■ Task goal:
The data must be copied over exactly and in full.
#### Collected material
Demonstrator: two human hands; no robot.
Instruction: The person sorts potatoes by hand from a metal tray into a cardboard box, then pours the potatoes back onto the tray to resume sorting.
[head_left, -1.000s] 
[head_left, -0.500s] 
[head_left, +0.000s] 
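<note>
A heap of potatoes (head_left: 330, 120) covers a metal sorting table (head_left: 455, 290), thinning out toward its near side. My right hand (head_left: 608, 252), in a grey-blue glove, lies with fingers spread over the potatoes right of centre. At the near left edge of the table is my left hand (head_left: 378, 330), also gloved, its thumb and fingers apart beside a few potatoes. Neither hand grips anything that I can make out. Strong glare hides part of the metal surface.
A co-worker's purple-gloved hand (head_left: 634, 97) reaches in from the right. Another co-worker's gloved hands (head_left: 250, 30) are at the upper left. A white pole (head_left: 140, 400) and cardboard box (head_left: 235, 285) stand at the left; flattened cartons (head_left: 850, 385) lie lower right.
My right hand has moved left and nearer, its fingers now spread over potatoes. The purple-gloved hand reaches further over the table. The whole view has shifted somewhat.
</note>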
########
■ Completed exercise:
Demonstrator: two human hands; no robot.
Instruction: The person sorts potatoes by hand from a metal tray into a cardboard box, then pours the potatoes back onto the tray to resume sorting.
[head_left, -1.000s] 
[head_left, -0.500s] 
[head_left, +0.000s] 
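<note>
A heap of potatoes (head_left: 330, 120) covers a metal sorting table (head_left: 455, 290), thinning out toward its near side. My right hand (head_left: 608, 252), in a grey-blue glove, lies with fingers spread over the potatoes right of centre. At the near left edge of the table is my left hand (head_left: 378, 330), also gloved, its thumb and fingers apart beside a few potatoes. Neither hand grips anything that I can make out. Strong glare hides part of the metal surface.
A co-worker's purple-gloved hand (head_left: 634, 97) reaches in from the right. Another co-worker's gloved hands (head_left: 250, 30) are at the upper left. A white pole (head_left: 140, 400) and cardboard box (head_left: 235, 285) stand at the left; flattened cartons (head_left: 850, 385) lie lower right.
My right hand has moved left and nearer, its fingers now spread over potatoes. The purple-gloved hand reaches further over the table. The whole view has shifted somewhat.
</note>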

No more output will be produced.